REMOTE SENSING AND GOOGLE EARTH ENGINE FOR RAPID FLOOD MAPPING AND DAMAGE ASSESSMENT: A CASE OF TYPHOON GONI (ROLLY) AND VAMCO (ULYSSES)
Keywords: Google Earth Engine, SAR, typhoon, flood mapping, damage assessment
Abstract. Flooding is a devastating natural disaster with global repercussions, affecting human life, crop production, and infrastructure. The increasing frequency and unpredictability of flood events, driven by climate change, highlight the urgent need for rapid and accurate flood mapping and damage assessment.
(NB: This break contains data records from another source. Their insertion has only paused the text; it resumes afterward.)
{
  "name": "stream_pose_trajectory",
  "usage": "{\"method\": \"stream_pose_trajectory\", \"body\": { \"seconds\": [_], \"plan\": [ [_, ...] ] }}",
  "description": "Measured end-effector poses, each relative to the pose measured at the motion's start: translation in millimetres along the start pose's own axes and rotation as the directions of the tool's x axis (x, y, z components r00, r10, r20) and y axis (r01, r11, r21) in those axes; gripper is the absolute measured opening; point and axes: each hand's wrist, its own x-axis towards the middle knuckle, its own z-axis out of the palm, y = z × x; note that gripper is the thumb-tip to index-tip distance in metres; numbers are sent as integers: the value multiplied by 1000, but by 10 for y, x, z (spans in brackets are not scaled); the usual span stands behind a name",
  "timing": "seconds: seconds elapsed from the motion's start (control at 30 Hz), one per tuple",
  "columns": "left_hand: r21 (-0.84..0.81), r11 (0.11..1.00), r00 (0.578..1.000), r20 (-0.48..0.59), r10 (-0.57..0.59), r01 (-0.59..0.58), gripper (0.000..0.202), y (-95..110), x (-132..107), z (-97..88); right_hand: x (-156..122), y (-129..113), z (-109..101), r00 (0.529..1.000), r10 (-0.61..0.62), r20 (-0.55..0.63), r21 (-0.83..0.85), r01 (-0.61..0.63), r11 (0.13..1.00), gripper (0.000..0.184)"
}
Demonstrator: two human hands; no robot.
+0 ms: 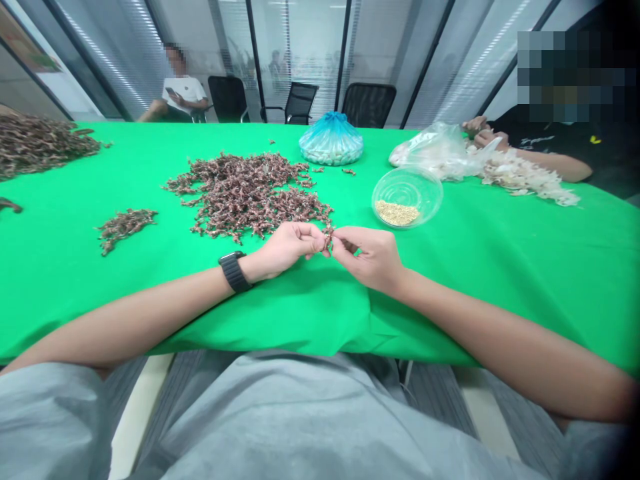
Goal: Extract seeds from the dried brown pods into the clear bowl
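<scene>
Your left hand (287, 248) and right hand (370, 257) meet, fingertips pinched shut on one small, wrinkled brown dried piece (329, 239), just in front of the heap (250, 193) of the same. Clear round plastic bowl (431, 184) with pale grains sits near your right hand. Smooth green cloth (75, 287) covers the table; glass walls and black chairs (369, 103) behind.

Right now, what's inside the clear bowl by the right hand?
The clear bowl holds a small heap of tan grains at its near side. The heap covers the bottom there, so anything beneath is hidden.
</scene>
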Motion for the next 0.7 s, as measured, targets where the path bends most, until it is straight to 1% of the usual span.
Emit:
{"method": "stream_pose_trajectory", "body": {
  "seconds": [0.13,0.23,0.37,0.47,0.57,0.7],
  "plan": [
    [18,999,999,-19,-32,32,32,38,-13,10,0,-13,4,1000,-3,-13,36,4,999,28],
    [25,999,1000,-13,-24,24,33,40,-13,-2,3,-16,-1,1000,-25,-17,13,25,1000,27],
    [16,1000,1000,11,19,-19,35,33,-12,-13,11,1,2,992,-109,-60,-76,105,992,28],
    [13,999,999,-12,31,-31,35,37,-13,1,19,23,12,982,-167,-92,-106,157,982,29],
    [8,999,999,-26,37,-37,33,43,-13,17,28,34,12,980,-193,-51,-101,187,977,30],
    [-1,999,999,17,32,-32,32,29,-13,7,37,31,-7,982,-189,14,-43,189,981,30]
  ]
}}
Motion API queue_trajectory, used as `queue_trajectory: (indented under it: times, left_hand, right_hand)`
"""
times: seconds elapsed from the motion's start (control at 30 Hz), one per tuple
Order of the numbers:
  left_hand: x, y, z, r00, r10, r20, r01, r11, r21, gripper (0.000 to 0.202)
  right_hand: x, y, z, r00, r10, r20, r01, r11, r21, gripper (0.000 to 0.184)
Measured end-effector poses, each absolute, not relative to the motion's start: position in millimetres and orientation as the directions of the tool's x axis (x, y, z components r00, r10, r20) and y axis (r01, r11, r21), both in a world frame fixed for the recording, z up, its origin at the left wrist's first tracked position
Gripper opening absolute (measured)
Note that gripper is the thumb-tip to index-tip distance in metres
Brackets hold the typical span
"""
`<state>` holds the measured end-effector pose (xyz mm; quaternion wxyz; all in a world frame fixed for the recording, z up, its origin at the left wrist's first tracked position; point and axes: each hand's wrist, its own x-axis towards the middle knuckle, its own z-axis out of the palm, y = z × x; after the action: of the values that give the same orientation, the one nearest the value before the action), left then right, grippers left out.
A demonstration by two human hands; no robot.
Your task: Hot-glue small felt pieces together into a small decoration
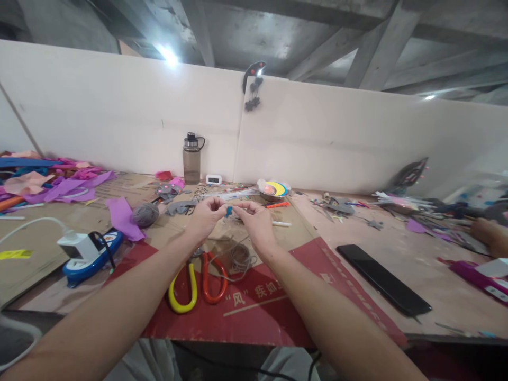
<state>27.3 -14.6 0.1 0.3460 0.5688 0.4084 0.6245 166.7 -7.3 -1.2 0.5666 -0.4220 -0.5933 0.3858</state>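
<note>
Between my two hands, above the middle of the table, is a small blue piece (229, 211) that looks like felt or cloth. My left hand (207, 216) pinches its left side with thumb and forefinger. On the other side, the fingertips of my right hand (254, 221) are closed on it too. Below the hands lie scissors with one yellow and one red handle (214, 278), their blades partly hidden by my left wrist. A loose coil of grey yarn (240, 258) rests beside them on the red printed board (254, 323).
A ball of grey yarn (145, 215), a blue power strip (93, 256) and purple scraps (125, 217) lie left. A bottle (192, 161) and small clock (213, 180) stand at the back. A black phone (383, 278) lies right; another person's hand (492, 235) is at far right.
</note>
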Motion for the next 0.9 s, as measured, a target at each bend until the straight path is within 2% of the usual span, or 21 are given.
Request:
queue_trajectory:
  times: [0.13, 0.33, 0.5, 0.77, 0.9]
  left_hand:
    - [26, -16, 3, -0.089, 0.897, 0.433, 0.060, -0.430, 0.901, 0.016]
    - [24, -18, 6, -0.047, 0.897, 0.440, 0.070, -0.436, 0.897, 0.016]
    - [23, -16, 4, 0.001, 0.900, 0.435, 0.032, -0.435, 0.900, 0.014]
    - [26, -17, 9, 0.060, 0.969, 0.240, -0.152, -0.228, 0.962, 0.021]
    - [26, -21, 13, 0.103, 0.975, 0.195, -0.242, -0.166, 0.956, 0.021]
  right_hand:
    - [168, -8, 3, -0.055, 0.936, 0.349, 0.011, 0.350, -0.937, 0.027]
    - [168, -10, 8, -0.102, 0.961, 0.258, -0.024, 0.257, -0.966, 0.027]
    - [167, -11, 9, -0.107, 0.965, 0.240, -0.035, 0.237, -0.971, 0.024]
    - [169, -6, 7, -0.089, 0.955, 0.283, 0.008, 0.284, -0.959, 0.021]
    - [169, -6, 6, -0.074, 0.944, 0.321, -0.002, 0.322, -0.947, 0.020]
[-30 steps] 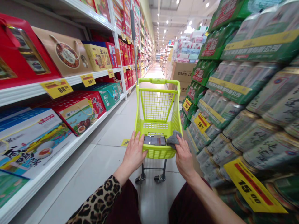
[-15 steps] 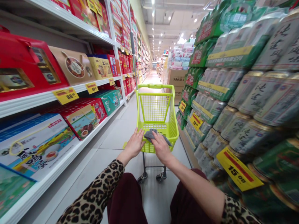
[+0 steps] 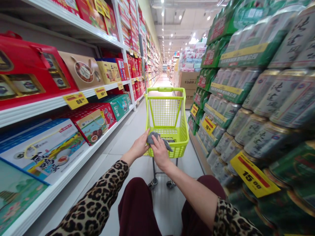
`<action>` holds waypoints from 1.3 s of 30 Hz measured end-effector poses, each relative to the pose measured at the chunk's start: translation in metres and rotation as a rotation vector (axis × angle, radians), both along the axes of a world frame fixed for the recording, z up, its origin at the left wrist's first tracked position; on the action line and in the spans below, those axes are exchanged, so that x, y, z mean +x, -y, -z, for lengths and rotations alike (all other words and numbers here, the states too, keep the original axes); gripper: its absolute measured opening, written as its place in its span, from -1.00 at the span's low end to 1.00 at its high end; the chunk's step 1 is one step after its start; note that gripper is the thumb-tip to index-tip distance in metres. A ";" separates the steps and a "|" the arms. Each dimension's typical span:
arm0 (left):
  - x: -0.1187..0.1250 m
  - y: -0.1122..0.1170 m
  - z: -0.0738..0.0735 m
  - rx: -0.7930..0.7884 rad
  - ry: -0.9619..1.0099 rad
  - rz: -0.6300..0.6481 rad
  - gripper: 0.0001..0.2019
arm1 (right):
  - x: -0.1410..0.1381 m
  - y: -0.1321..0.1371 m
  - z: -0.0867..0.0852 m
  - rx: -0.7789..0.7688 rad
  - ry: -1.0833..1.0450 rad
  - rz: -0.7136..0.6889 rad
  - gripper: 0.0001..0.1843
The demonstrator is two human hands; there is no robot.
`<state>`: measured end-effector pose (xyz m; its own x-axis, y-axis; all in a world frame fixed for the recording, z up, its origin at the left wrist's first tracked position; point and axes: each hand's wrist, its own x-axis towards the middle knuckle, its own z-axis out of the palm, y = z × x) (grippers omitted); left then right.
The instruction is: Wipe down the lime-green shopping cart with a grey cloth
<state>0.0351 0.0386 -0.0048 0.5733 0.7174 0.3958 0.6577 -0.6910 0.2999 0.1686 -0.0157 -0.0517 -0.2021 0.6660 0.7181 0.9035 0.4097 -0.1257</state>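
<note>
A lime-green shopping cart (image 3: 182, 127) stands right in front of me, its wire basket facing up. My right hand (image 3: 159, 151) presses a grey cloth (image 3: 154, 134) against the near left corner of the cart's rim, its fingers curled over the cloth. One end of the cloth trails to the right along the rim. My left hand (image 3: 139, 144) grips the cart's left side at that same corner, just left of the cloth; its fingertips are partly hidden.
At left, a white shelf (image 3: 108, 84) carries boxed gifts, among them a red box (image 3: 27, 70) and a white-and-blue box (image 3: 49, 150). Stacked beer cans (image 3: 267, 137) rise close on the right. Cardboard cartons (image 3: 188, 82) stand beyond the cart in the aisle.
My right hand has slid the cloth leftward along the rim to the corner. My left hand has shifted slightly left and up, its fingers now less spread.
</note>
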 end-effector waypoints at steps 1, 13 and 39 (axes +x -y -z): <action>-0.002 0.000 -0.002 -0.008 -0.011 0.008 -0.24 | 0.002 0.000 0.000 -0.003 0.018 -0.017 -0.64; 0.002 0.003 -0.011 0.007 -0.114 -0.133 -0.28 | 0.049 0.021 0.002 -0.029 -0.019 0.089 -0.56; -0.010 0.011 0.031 0.084 -0.114 -0.030 -0.27 | 0.029 0.009 0.013 0.086 0.098 -0.074 -0.65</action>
<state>0.0251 0.0279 -0.0358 0.5969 0.7019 0.3887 0.7047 -0.6902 0.1643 0.1976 -0.0250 -0.0648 -0.3202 0.5834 0.7464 0.8766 0.4813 -0.0002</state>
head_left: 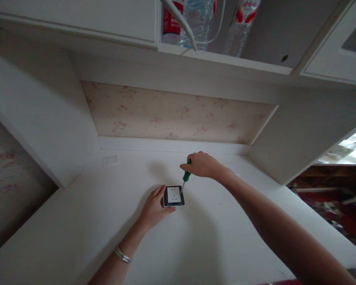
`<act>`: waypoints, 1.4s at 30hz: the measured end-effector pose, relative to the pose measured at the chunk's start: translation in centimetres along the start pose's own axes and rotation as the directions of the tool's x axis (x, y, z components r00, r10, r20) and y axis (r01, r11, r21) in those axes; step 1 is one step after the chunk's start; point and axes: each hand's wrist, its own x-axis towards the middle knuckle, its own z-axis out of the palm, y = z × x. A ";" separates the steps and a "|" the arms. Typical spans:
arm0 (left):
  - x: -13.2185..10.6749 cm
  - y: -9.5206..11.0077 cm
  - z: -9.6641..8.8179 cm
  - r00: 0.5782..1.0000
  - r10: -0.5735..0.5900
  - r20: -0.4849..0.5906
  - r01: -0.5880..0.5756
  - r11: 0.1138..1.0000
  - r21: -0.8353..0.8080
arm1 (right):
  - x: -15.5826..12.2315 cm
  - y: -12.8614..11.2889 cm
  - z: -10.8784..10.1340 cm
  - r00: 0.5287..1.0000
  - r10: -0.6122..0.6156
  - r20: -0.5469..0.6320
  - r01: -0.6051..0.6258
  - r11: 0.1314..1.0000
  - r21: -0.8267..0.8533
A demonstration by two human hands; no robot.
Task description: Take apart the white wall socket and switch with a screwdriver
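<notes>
Over the white desktop [112,221], my left hand [154,209] grips a wall socket [174,194] by its left side. The socket has a white face with several slots and a dark frame around it. My right hand [203,164] is closed around the green handle of a screwdriver [186,174]. The metal shaft slants down, and its tip meets the dark frame at the socket's right edge. Any screw under the tip is too small to make out. A silver bracelet [123,254] circles my left wrist.
An overhead cabinet shelf [267,35] holds several plastic bottles [195,21], and a white cable [182,21] hangs over its edge. White side panels [323,122] flank the desktop. Flowered wallpaper [166,114] covers the back wall. Blurred items on dark red lie at right.
</notes>
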 end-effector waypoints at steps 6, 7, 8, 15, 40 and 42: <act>-0.1 0.1 -0.2 1.000 0.020 -0.012 -0.020 1.000 -0.023 | -1.1 -0.6 -2.3 0.951 -0.180 0.250 0.188 0.982 -0.008; -0.1 0.1 -0.2 1.000 0.025 -0.012 -0.025 0.999 -0.030 | -1.2 -0.5 -2.6 0.938 -0.203 0.280 0.209 0.978 0.009; -0.1 0.2 -0.3 1.000 0.025 -0.012 -0.025 0.999 -0.034 | -1.2 -0.5 -2.8 0.925 -0.227 0.304 0.232 0.972 0.019; -0.2 0.4 -0.4 1.000 0.018 -0.019 -0.018 0.999 -0.038 | -1.2 -1.3 -3.0 0.918 -0.040 0.395 0.087 0.991 -0.102; 0.0 0.0 -0.4 0.998 0.049 -0.026 -0.050 0.996 -0.077 | 0.1 0.0 -2.1 0.853 -0.382 0.355 0.407 0.914 0.006; 0.0 0.1 -0.4 0.999 0.044 -0.028 -0.046 0.996 -0.076 | 0.0 -0.3 -1.8 0.905 -0.269 0.329 0.307 0.949 -0.068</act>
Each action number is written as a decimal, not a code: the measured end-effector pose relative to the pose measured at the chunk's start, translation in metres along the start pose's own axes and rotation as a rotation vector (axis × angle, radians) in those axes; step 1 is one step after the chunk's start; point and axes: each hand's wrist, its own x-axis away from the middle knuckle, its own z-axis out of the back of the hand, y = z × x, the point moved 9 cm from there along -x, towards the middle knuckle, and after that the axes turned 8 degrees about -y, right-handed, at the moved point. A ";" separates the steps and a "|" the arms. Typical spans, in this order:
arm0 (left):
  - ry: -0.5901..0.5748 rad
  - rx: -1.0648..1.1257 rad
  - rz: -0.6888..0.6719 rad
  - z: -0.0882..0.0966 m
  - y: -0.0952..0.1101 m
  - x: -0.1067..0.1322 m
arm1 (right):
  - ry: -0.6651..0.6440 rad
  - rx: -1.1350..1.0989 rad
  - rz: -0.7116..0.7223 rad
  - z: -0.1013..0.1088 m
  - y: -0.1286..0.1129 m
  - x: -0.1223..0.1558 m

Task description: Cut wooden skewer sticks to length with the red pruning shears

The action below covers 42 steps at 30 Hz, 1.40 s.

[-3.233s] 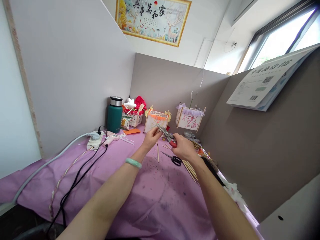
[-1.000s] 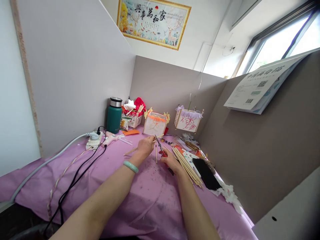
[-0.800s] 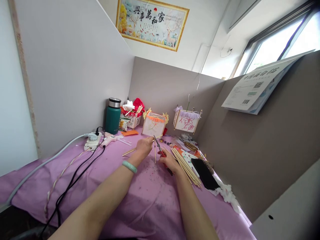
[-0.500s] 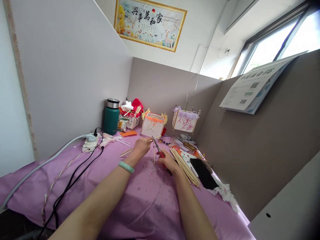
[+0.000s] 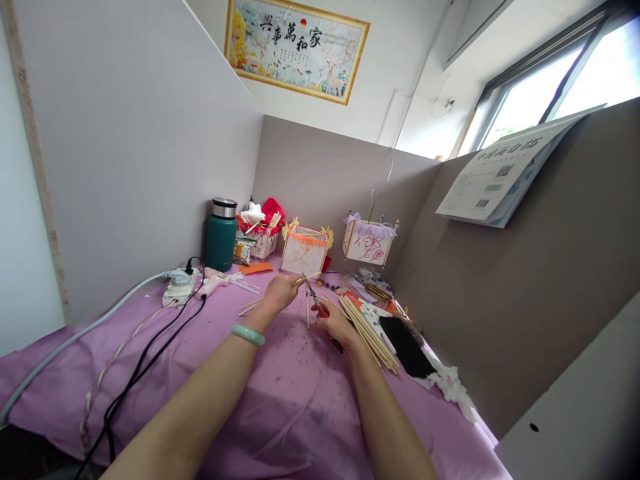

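Head view: our purple cloth (image 5: 295,387) lies spread, probably for protection; a fringed box (image 5: 261,247), toward eleven o'clock from our right hand (image 5: 336,323), holds tissue (image 5: 253,213) and sticks (image 5: 275,221). That hand's fingers clamp the pliers (image 5: 316,299), while our left hand (image 5: 282,291) pinches a thin stick (image 5: 314,275) at their tips, perhaps steadying it.

Rear wall (image 5: 400,63): gold-framed picture (image 5: 297,50) bearing Chinese characters and a deer. Right partition (image 5: 540,280): printed booklet (image 5: 495,177) with QR code and barcode, hung below the window (image 5: 535,93). Purple tablecloth (image 5: 300,420), left: upright green bottle (image 5: 221,240) with a silver-and-black top; nearer, white power strip (image 5: 175,293), plugs inserted, beside a pink glue gun (image 5: 214,283). Right: black smartphone (image 5: 407,347), flat, next to crumpled white tissue (image 5: 453,387).
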 end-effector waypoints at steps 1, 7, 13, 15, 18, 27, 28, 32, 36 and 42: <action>0.011 -0.017 -0.002 0.000 0.001 0.001 | -0.002 0.008 -0.004 0.000 0.001 -0.001; 0.053 -0.105 0.065 -0.004 0.002 0.007 | -0.014 -0.026 -0.036 -0.001 0.011 -0.007; 0.106 -0.087 0.067 -0.003 0.002 0.008 | 0.009 -0.053 -0.035 -0.001 0.011 -0.005; 0.108 -0.095 0.068 -0.004 0.001 0.008 | 0.005 -0.063 -0.038 -0.002 0.010 -0.005; 0.103 -0.116 0.075 -0.005 0.000 0.009 | 0.005 -0.072 -0.037 -0.002 0.010 -0.005; 0.094 -0.136 0.065 -0.006 0.000 0.008 | 0.005 -0.088 -0.002 -0.002 0.010 -0.006; 0.098 -0.134 0.060 -0.005 0.000 0.008 | 0.005 -0.090 0.006 -0.002 0.010 -0.006; 0.086 -0.118 0.077 -0.004 -0.002 0.008 | -0.003 -0.092 0.025 -0.002 0.008 -0.005; 0.072 -0.095 0.076 -0.003 -0.004 0.006 | -0.025 -0.095 0.033 -0.003 0.006 -0.003; 0.021 0.098 0.042 -0.004 -0.012 -0.001 | -0.047 -0.070 0.008 -0.003 0.003 0.000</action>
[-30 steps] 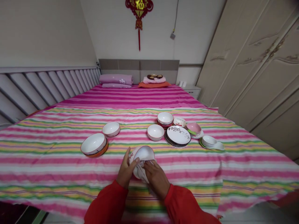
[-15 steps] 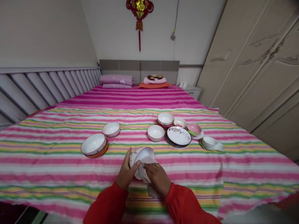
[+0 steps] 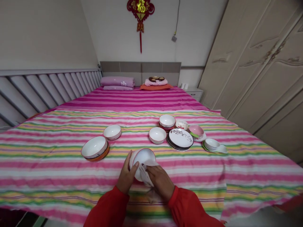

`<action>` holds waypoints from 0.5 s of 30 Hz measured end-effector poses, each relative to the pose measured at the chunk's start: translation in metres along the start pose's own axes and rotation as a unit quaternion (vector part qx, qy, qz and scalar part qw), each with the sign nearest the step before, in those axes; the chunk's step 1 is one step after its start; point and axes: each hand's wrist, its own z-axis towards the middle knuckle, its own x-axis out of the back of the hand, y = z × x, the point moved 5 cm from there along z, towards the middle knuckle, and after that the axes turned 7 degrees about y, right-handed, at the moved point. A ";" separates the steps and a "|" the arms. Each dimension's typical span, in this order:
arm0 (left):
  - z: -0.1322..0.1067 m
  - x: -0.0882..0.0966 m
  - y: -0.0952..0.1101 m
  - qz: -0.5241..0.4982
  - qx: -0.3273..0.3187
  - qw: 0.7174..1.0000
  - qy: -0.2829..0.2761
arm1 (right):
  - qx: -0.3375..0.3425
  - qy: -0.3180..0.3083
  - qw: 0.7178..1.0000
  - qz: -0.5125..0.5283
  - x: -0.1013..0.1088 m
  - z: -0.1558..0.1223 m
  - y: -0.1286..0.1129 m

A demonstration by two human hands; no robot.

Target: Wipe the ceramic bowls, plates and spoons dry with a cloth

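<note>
A white bowl with a red rim (image 3: pixel 143 156) is tilted up off the striped bedspread near the front edge. My left hand (image 3: pixel 126 176) grips its left side, thumb over the rim. My right hand (image 3: pixel 159 180) presses a white cloth (image 3: pixel 145 173) against the bowl's near rim and lower side. Both sleeves are red.
On the striped bed cover (image 3: pixel 59 167) stand an orange-bottomed bowl (image 3: pixel 94 148) and a small white bowl (image 3: pixel 112 131) at left, another white bowl (image 3: pixel 157 134), stacked bowls (image 3: pixel 167 121), patterned plates (image 3: pixel 180 139), a pink bowl (image 3: pixel 196 130) and small dishes (image 3: pixel 212 144) at right. A wardrobe (image 3: pixel 260 69) stands to the right.
The bowl has turned a little in my hands, and my right hand with the cloth has shifted slightly along its rim. The dishes on the bed have not moved.
</note>
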 end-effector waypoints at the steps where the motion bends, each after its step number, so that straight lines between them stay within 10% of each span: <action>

This study explores the use of Google Earth Engine, a web-based platform that utilizes satellite imagery and geospatial data, for flood mapping and damage assessment. By incorporating localized datasets, such as region-specific land cover maps and population density information, the developed workflow provides a robust tool for assessing flood extent, identifying high-risk areas, and estimating the impact on cropland and urban centers. Key findings showed that Cagayan province presented the highest potential flood area, covering approximately 55,063 hectares. This province also had the largest population at risk, with around 39,440 individuals potentially exposed to the effects of flooding. Moreover, the cropland in Cagayan province experienced the most substantial impact, with around 91.26% being affected due to the swelling of the Cagayan River. Camarines Sur experienced severe devastation in urban areas, with about 269 hectares affected by flooding from the Bicol River. This study's findings contribute to a comprehensive understanding of flood impacts beyond the extent of flooding, facilitating informed decision-making, emergency response planning, and targeted interventions to mitigate the effects of floods on communities, agriculture, and urban areas. The approach presented here can be applied in other regions, supporting improved flood management and mitigation strategies for national.